--- AVAILABLE DATA Enclosed Below ---

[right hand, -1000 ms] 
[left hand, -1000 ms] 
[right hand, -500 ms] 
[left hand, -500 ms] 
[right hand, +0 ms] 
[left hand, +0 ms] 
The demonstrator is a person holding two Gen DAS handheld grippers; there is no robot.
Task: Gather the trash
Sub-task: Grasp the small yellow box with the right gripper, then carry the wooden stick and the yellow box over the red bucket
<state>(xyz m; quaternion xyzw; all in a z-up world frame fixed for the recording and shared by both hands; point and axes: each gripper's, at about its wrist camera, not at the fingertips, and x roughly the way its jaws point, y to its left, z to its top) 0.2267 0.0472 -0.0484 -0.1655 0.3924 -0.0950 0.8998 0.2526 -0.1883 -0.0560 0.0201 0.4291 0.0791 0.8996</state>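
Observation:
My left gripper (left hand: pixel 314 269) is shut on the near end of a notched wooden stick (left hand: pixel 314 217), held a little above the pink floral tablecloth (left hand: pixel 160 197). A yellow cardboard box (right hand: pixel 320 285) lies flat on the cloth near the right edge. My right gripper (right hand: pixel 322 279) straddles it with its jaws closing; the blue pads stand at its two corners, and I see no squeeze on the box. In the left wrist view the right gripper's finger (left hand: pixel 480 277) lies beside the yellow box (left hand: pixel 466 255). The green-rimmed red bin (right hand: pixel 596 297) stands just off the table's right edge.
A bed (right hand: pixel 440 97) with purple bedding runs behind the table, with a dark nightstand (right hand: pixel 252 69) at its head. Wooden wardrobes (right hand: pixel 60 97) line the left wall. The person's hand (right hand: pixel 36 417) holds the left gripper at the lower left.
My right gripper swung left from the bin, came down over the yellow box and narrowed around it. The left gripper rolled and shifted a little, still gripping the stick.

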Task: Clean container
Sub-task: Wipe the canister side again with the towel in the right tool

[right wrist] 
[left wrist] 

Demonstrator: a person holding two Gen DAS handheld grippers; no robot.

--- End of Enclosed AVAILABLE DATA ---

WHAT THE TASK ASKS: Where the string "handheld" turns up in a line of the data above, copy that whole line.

RESPONSE TO THE EXERCISE:
The demonstrator is a person holding two Gen DAS handheld grippers; there is no robot.
Demonstrator: a person holding two Gen DAS handheld grippers; no robot.

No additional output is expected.